Damage over time has the capability of being powerful in The Witcher series since it can stun targets, but focusing solely on one is not a great idea for an Alchemist.

Similar to poison, many damages over time effects don’t benefit from the kind of benefits potions give, such as increased damage, Sign intensity, or slowing time. Unlike poison, there aren’t even any skills Alchemists can use to benefit this damage over time effect, meaning you’ll have to invest into other skill trees to make the damage manageable. At that rate, why are you using Alchemy?

2 Great: Euphoria

“Blood and Wine” introduced many Mutations for players to experiment with, but arguably the most overpowered one added was Euphoria.

This mutation makes any Alchemy build work, making every point of toxicity increase damage and sign intensity up to 75% base. Note that the 75% cap is its base cap, meaning that this can be scaled through Acquired Tolerance and other skills. With superior potions, useful decoctions, and skills mentioned in other previous builds, Euphoria-focused builds can combine the tankiness of tank-focused builds with the insane damage critical builds gain, all while increasing the strength of Signs. This is the best build in The Witcher 3, hands down.

1 Avoid: Hybrid Alchemy

Any build that splits its focus between Alchemy and another skill tree or playstyle will have a hard time. Alchemy has too many skills that need to be invested into for it to be good hybrid potential.

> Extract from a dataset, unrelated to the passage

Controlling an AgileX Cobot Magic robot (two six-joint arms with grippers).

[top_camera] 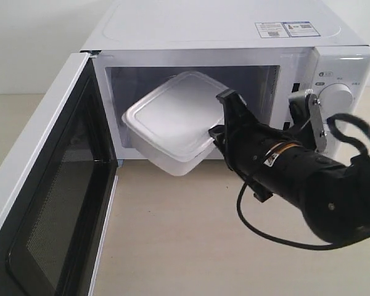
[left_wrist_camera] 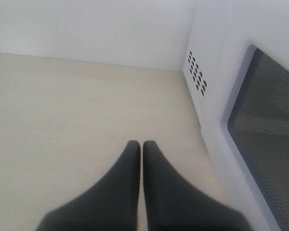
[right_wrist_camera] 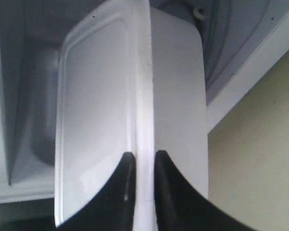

Alchemy revolves around consuming potions and decoctions while keeping your toxicity under the maximum, else Geralt will die. Skills that revolve around Alchemy grant more toxicity resistance, extra bonuses, and powerful benefits while your toxicity meter is high. Scaling melee or Signs takes many skills already, so having to forgo some essential skills like Heightened Tolerance, Side Effects, or Killing Spree makes hybrid builds have a hard time doing well until the endgame, which will be outclassed by Euphoria Alchemists anyhow.